We have already seen the toxic impact that fake news, in the form of doctored photos and made-up text, can have on our civic discourse. As my Stanford colleague Dan Boneh and I document in a forthcoming paper, what's coming next is fake video—so-called "deep fakes" that use machine learning technologies to generate spoofed videos. These videos can depict a person saying and doing whatever the author of the video desires, with potentially breathtaking realism. You may have seen some examples of deep fakes already—they are already impressively persuasive, and soon it will be virtually impossible to distinguish a fake video from a real one. 

There are many malicious applications of this technology, but we are especially concerned about its misuse in election campaigns to make it even harder for people to separate fact from fabrication and learn truths about candidates and issues.

Companies such as Facebook and Twitter have a social responsibility to prevent their platforms from being abused to spread malicious deep fakes. We should hold them to a high standard.

But the reality is that there is no technological or regulatory silver bullet to this problem. We must also demand leadership from the men and women who run for office and hold leadership positions in our political institutions. The risk of misuse of this technology in an electoral context is as much a function of what our political leaders consider to be appropriate norms of behavior as it is a function of what the technology can do. Put differently, an exclusive focus on technological tools ignores the key role that candidates and their supporters and allies play in setting, enforcing, and breaking norms of conduct in our political discourse. 
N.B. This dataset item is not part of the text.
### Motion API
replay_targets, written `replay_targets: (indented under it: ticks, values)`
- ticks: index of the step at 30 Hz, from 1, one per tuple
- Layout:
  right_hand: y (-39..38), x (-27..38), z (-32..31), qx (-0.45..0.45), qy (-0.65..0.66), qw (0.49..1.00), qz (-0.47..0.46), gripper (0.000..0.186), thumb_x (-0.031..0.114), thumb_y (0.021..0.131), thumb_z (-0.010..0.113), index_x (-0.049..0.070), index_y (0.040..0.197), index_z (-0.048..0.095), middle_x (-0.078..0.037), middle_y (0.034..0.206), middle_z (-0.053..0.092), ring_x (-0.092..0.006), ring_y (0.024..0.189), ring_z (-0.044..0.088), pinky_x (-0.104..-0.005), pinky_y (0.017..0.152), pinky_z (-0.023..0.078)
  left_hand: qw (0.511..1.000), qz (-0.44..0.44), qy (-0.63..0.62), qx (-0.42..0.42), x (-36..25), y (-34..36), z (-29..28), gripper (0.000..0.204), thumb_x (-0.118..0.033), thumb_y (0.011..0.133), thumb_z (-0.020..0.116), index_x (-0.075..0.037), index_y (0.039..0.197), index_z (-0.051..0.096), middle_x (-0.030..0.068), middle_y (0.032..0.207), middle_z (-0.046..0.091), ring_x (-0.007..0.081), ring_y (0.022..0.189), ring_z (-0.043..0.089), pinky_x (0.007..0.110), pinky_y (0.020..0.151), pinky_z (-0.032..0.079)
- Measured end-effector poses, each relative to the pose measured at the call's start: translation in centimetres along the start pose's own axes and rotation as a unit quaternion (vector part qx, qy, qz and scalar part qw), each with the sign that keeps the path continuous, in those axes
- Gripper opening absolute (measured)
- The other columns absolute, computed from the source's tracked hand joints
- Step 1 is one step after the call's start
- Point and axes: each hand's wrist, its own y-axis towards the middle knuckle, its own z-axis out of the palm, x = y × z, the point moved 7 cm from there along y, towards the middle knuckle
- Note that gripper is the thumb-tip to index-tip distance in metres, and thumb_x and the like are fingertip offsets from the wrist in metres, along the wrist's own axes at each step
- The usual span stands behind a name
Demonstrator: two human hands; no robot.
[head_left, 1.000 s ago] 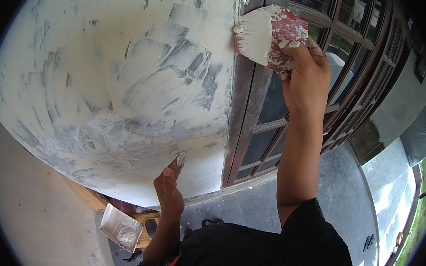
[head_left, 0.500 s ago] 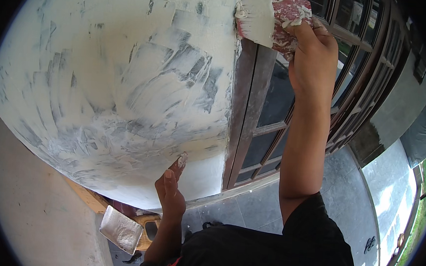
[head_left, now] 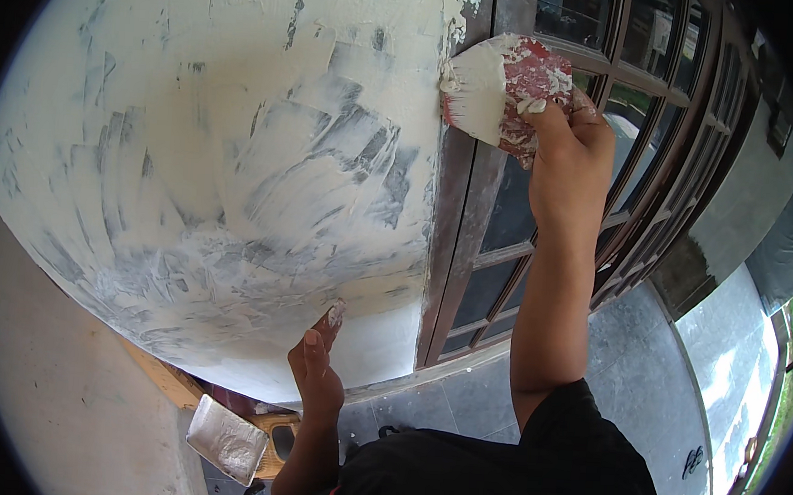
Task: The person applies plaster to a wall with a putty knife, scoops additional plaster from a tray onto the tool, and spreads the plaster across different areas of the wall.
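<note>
My right hand grips a red putty scraper smeared with white putty. Cream putty coats its broad blade, whose edge lies along the wall's right border, beside the dark wooden frame. Lower down, my left hand is raised near the wall with its fingers stretched out and the thumb apart. White putty sticks to a fingertip, and I see no tool in that hand. The wall carries uneven cream-white putty, with grey streaks showing through in its middle and lower parts.
A white tray with putty residue sits at the lower left, next to a yellowish stool-like piece. Glass-paned wooden windows stand at right. Grey tiles cover the floor, with dark footwear at far right.
My right hand and the scraper have moved down along the wall's right edge. My left hand keeps nearly the same place and pose. The view has shifted slightly.
</note>
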Motion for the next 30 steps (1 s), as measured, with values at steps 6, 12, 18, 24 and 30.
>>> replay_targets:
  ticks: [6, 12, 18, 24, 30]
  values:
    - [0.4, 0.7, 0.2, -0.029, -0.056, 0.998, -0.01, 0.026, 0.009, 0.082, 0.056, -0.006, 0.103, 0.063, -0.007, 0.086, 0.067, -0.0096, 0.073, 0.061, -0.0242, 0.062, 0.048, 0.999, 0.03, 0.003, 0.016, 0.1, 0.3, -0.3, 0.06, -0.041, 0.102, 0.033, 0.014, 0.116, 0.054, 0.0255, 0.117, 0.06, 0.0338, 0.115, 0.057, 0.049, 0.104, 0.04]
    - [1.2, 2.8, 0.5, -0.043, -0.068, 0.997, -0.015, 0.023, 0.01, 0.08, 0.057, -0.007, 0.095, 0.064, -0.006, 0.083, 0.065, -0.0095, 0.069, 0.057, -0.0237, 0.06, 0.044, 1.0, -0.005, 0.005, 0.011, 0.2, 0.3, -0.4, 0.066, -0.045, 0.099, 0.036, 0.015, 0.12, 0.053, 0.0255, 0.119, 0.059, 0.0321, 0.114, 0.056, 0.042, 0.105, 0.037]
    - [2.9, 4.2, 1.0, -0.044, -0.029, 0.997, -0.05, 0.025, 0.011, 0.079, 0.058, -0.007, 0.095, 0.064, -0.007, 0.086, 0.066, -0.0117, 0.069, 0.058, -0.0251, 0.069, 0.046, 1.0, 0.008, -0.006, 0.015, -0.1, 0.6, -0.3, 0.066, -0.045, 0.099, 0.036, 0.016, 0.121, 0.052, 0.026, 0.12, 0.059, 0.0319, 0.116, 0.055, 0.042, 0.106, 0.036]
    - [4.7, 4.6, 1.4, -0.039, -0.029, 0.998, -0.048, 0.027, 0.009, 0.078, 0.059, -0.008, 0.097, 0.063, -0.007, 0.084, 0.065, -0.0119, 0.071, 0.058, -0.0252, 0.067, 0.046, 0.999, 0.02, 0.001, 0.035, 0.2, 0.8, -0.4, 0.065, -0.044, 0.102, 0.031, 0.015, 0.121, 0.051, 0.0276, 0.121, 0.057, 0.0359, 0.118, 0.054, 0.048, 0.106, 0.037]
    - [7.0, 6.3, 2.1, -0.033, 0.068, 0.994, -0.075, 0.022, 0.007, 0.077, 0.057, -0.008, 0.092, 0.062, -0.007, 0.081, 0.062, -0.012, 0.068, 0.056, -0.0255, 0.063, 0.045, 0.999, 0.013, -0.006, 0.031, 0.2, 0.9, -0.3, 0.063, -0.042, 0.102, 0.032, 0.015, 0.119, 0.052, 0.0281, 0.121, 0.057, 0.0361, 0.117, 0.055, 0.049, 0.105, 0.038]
Candidates must join in this fight.

For that reason, I believe an essential part of managing the risk that this technology poses to our democracy is for our leaders to establish a clear norm of restraint around this technology, which leads to my third and final recommendation for today: candidates and their formal campaign infrastructure, including the national political parties, should mutually agree to not produce, promote, or otherwise distribute a fake video depicting a person without that person’s consent. They should also send a clear message to their allies and proxies that they should not abuse this technology either, and energetically call out groups that defy this norm.

That concludes my prepared remarks. I look forward to your questions.